## What is required
All of the data is to be set down again without any alteration.

## Dataset content
* * *

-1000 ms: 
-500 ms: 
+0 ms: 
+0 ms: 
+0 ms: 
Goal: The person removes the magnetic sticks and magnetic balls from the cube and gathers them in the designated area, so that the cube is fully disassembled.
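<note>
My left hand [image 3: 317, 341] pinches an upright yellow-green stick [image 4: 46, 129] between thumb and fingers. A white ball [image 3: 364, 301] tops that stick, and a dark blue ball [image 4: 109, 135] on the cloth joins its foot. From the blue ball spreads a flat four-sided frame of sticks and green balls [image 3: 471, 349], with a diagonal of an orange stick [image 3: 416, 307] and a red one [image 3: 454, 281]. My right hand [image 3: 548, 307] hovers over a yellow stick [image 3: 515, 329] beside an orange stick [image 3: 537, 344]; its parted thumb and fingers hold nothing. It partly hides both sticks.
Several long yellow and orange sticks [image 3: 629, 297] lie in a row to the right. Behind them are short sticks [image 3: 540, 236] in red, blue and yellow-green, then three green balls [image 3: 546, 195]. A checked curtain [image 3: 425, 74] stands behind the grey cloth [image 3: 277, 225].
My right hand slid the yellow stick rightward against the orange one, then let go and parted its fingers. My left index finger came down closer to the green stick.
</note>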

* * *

## Response
-1000 ms: 
-500 ms: 
+0 ms: 
+0 ms: 
+0 ms: 
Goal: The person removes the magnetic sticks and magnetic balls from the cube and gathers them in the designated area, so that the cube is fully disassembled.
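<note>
My left hand [image 3: 317, 341] pinches an upright yellow-green stick [image 4: 46, 129] between thumb and fingers. A white ball [image 3: 364, 301] tops that stick, and a dark blue ball [image 4: 109, 135] on the cloth joins its foot. From the blue ball spreads a flat four-sided frame of sticks and green balls [image 3: 471, 349], with a diagonal of an orange stick [image 3: 416, 307] and a red one [image 3: 454, 281]. My right hand [image 3: 548, 307] hovers over a yellow stick [image 3: 515, 329] beside an orange stick [image 3: 537, 344]; its parted thumb and fingers hold nothing. It partly hides both sticks.
Several long yellow and orange sticks [image 3: 629, 297] lie in a row to the right. Behind them are short sticks [image 3: 540, 236] in red, blue and yellow-green, then three green balls [image 3: 546, 195]. A checked curtain [image 3: 425, 74] stands behind the grey cloth [image 3: 277, 225].
My right hand slid the yellow stick rightward against the orange one, then let go and parted its fingers. My left index finger came down closer to the green stick.
</note>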

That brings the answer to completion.